The winner of the adidas Golden Ball during Brazil’s charge to a fourth title at the 1994 FIFA World Cup USA™, Romario de Souza Faria knows all about the pressure of representing A Seleção at the competition. And as he also knows, that pressure will be greater than ever when his country plays host to the rest of the footballing world in four years' time.
Romario’s contribution to the tournament’s history made him an obvious choice as one of the guests at the unveiling of the Official Emblem of Brazil 2014 in Johannesburg. Taking the opportunity for an exclusive audience with the legendary goal-getter, FIFA.com asked him about his expectations for the big event on home soil and for Sunday’s Final between two nations he forged close ties with during the course of his club career.
FIFA.com: Romario, you know exactly what the FIFA World Cup means to the people of Brazil under normal circumstances. What can we expect then when the country hosts the event for the second time?
Romario: There’s huge expectation in Brazil, I can tell you that. As millions of people around the world know very well, Brazil is famous for its football, beaches, pretty women and samba. But with the 2014 World Cup coming up our responsibility is to show that there’s more to Brazil than those things, that it’s also a country that can get the job done. I can tell you that in the run-up to 2014 the country will be tackling issues affecting many other parts of the world, like crime and public safety, and we’ll be seeing incidence rates drop. There’s real hope that the country will change for the better in every way, in social and economic terms etc.

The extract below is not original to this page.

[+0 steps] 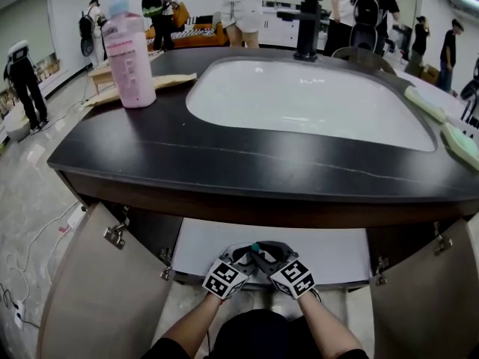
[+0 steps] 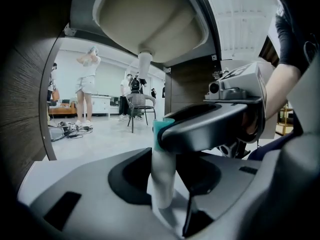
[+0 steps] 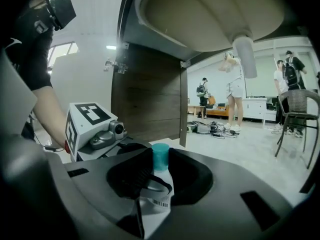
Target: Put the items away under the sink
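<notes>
A small white bottle (image 1: 255,247) with a teal cap is held upright in front of the open cabinet under the sink (image 1: 314,99). My left gripper (image 1: 245,256) and right gripper (image 1: 266,256) meet on it from either side, marker cubes nearly touching. In the left gripper view the bottle (image 2: 162,179) stands between the jaws, and the right gripper (image 2: 215,124) crosses over its cap. The right gripper view shows the bottle (image 3: 157,191) with a barcode label between the jaws, and the left gripper (image 3: 100,134) beside it. A tall pink bottle (image 1: 129,58) stands on the dark counter (image 1: 224,155), far left.
Both cabinet doors (image 1: 105,298) (image 1: 426,305) hang open, showing a white shelf floor (image 1: 217,249). The drain pipe (image 2: 144,66) drops from the basin above. A black faucet (image 1: 307,28) and green sponges (image 1: 424,103) are on the counter. People stand in the room beyond.
</notes>
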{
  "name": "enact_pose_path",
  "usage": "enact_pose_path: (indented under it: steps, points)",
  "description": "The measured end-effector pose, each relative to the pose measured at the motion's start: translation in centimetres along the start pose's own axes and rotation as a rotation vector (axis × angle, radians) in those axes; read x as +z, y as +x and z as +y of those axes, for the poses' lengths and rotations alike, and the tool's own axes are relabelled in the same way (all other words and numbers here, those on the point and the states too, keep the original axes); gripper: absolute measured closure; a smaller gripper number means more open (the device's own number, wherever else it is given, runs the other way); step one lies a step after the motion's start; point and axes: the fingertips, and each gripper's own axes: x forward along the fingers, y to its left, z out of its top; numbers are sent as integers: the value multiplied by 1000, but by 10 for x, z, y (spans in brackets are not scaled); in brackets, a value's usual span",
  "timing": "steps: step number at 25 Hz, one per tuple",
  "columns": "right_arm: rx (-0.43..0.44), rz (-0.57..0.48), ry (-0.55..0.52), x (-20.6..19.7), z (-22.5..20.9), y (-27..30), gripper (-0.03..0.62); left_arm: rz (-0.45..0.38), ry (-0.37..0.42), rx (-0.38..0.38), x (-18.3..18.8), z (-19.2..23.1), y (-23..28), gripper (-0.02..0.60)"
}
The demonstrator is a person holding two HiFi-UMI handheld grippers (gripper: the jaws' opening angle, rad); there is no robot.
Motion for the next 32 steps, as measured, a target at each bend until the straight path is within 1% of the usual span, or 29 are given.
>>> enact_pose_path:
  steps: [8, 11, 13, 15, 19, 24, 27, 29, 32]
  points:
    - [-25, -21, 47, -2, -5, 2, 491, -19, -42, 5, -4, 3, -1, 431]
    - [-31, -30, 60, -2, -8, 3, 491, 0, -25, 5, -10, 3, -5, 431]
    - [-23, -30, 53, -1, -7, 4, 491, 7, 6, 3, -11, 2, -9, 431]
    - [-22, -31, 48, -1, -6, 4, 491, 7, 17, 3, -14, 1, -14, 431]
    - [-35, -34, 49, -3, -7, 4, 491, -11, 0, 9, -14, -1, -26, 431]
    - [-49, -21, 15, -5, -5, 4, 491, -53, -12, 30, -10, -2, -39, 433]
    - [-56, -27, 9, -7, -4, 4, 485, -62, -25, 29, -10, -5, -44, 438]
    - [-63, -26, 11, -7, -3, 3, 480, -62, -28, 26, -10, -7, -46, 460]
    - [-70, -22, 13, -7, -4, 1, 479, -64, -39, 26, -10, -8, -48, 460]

I’m telling you, the world will see a different Brazil from 2014 onwards.
You experienced a lot of pressure at USA 1994, a tournament Brazil went into without having won the FIFA World Cup for 24 years. How much pressure will be on the side to win at home after two successive quarter-final eliminations?
It’s very simple: winning the title’s an absolute necessity for A Seleção in 2014, and the only pressure that will be on the players is the pressure to win. It can’t be any other way. The president of the country and Ricardo Teixeira, the President of the CBF (Brazilian Football Federation), have already said 2014 is the biggest thing there is, bigger than anything we’ve had since 1950. The responsibility is huge for the players and the coaching staff because the World Cup is coming back to Brazil after 64 years. We have to use our skill and be the champions.

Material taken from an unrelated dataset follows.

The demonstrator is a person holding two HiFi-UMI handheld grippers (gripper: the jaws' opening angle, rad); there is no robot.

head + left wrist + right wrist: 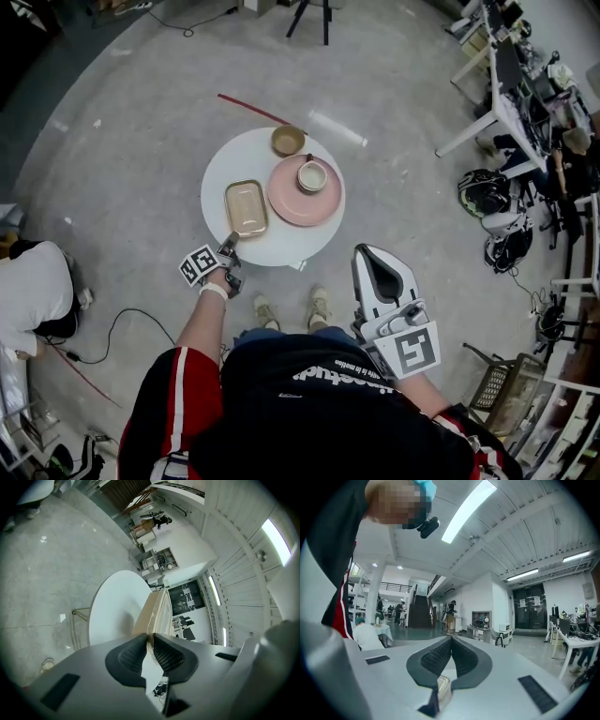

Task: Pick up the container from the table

Are you an admirer of the new generation of players, who should reach their peak at 2014?
No question, we’ve got a great bunch of kids. By the time 2014 comes around this generation will be an average age of between 24 and 26 and that’s important. But even more important is having a group of top-class players who can really make the difference.
Let’s turn to South Africa 2010 now. Do you think the Netherlands and Spain deserve to be in the Final?

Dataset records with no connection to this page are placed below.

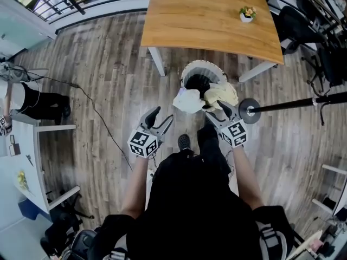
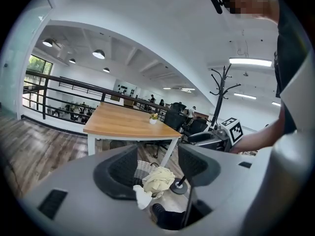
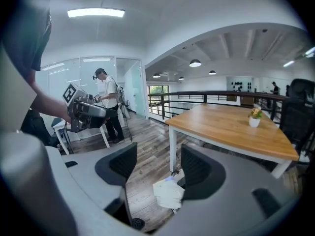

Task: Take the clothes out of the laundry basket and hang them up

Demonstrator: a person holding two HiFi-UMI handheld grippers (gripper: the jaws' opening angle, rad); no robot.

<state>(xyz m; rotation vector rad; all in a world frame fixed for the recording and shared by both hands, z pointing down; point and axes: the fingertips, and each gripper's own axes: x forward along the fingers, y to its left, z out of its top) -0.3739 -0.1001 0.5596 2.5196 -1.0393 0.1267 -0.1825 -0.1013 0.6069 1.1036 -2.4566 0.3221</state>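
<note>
A white ribbed laundry basket [image 1: 201,69] stands on the wood floor in front of the table. A white garment [image 1: 188,100] and a pale yellow garment [image 1: 221,94] spill over its near rim. My left gripper [image 1: 161,116] hovers open just left of the white garment, with nothing between its jaws. My right gripper [image 1: 214,110] is open too, its tips close beside the yellow garment. The left gripper view looks down past open jaws at the basket [image 2: 143,167], the yellow garment [image 2: 159,179] and the white one [image 2: 142,197]. In the right gripper view, the white garment [image 3: 169,193] lies below the open jaws.
A wooden table [image 1: 209,15] with a small potted plant [image 1: 248,13] stands behind the basket. A black coat rack's pole [image 1: 295,104] and round base [image 1: 249,111] are just right of the basket. Office chairs [image 1: 295,26] are at the far right. A person [image 3: 106,102] stands in the background.
</note>
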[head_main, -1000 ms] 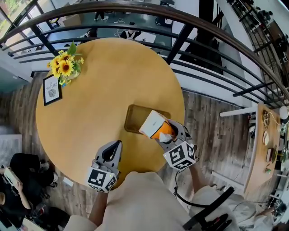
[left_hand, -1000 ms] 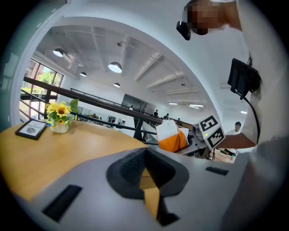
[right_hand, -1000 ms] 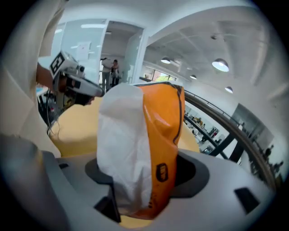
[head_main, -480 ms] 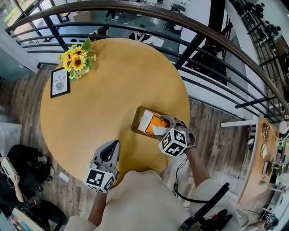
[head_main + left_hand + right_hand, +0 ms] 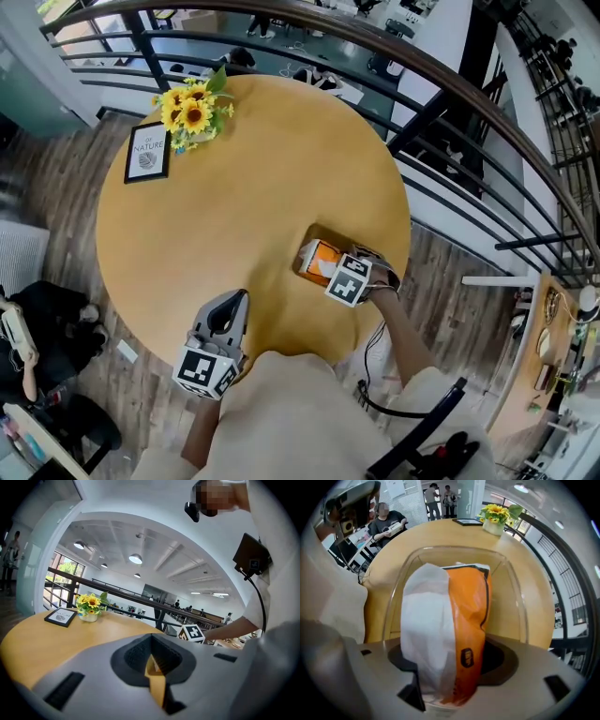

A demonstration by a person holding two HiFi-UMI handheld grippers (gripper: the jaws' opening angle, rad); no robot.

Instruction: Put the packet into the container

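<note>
An orange and white packet (image 5: 319,260) (image 5: 450,625) is gripped in my right gripper (image 5: 332,268) (image 5: 445,684), which points straight down. The packet hangs inside a clear, rounded rectangular container (image 5: 322,233) (image 5: 512,597) near the right edge of the round wooden table (image 5: 234,206). The container's rim surrounds the packet on all sides in the right gripper view. My left gripper (image 5: 232,307) (image 5: 154,667) hovers at the table's near edge, well left of the container, jaws together and nothing in them.
A vase of sunflowers (image 5: 192,111) (image 5: 90,605) and a small framed picture (image 5: 148,155) (image 5: 61,617) stand at the table's far left. A dark curved railing (image 5: 450,94) runs behind the table. The table edge lies close to the container's right side.
My right gripper has sunk with the packet from above the container down into it, tipping from tilted to vertical. The left gripper has hardly shifted.
</note>
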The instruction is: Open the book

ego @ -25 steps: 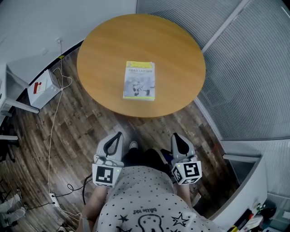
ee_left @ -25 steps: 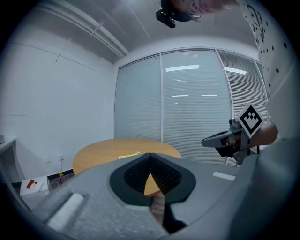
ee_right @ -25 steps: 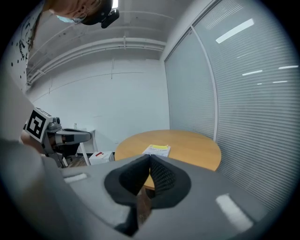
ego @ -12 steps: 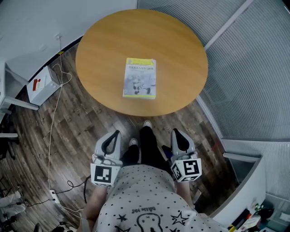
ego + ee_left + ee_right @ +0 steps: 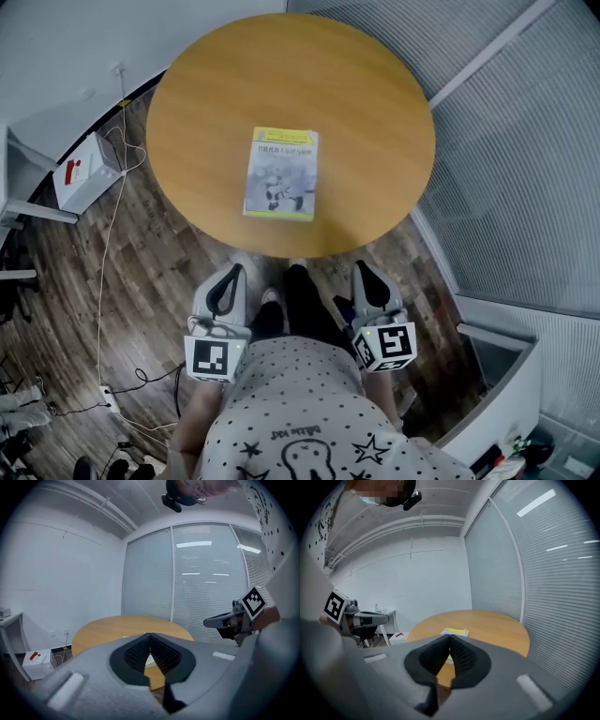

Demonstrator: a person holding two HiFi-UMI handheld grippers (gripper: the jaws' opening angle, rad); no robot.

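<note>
Your left tongs [image 5: 234, 274] and right tongs [image 5: 364, 272] were both clenched on nothing, short of the round worktop [image 5: 347, 94]. The closed book [image 5: 280, 174] lay flat on it, toward your side.

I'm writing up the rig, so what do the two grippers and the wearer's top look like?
Both the left gripper and right gripper are light grey rounded shells with black ribbed pads inside the jaws. Each carries a white cube with black square markers. The person wears a pale shirt printed with black dots and stars.
</note>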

With everything the two teams offer in terms of technical ability, they definitely deserve to be there. That’s the conclusion you reach when you look at their recent history too. When the World Cup started I said, as did several other people, that the Netherlands and Spain were two sides to really watch out for. And look what’s happened. The Dutch knocked us out and Spain, who are one of the big candidates, did the same to Germany. It’s got all the makings of the best game of the World Cup.
You played in both countries and you know all about the frustration both have experienced in the FIFA World Cup. Do you think they have finally overcome a barrier now?
I don’t think the Netherlands have because they’ve already reached this stage twice. Make no mistake, to overcome that barrier they need to win the Final. As for Spain, they’ve never got past the quarter-finals and they’ve got a very talented generation of players that’s made the most of this opportunity. Neither side will want to pass up this great chance they have of making history and that’s why I’m convinced it’s going to be a great game.
Whose side will you be on?
Listen, I had the chance to play in both countries. I spent five and a half years in the Netherlands (playing for PSV) and a year and a half with Barcelona, followed by a spell at Valencia. My heart will be divided although the most important thing is that, with two teams like these, football will be the winner. I won’t be cheering either side on although Spain are technically the better team to watch. They play the ball around more, and their style has been drummed into them by the coaches that came along after the [Johan] Cruyff generation. It’s funny to think that a Dutchman introduced this possession-based style to Spanish football. As for the Netherlands, they’ve got some skilful players too, but they all help each other out and are extremely disciplined in tactical terms. So the only thing I can say with any certainty is that it’s going to be a duel between two great footballing schools.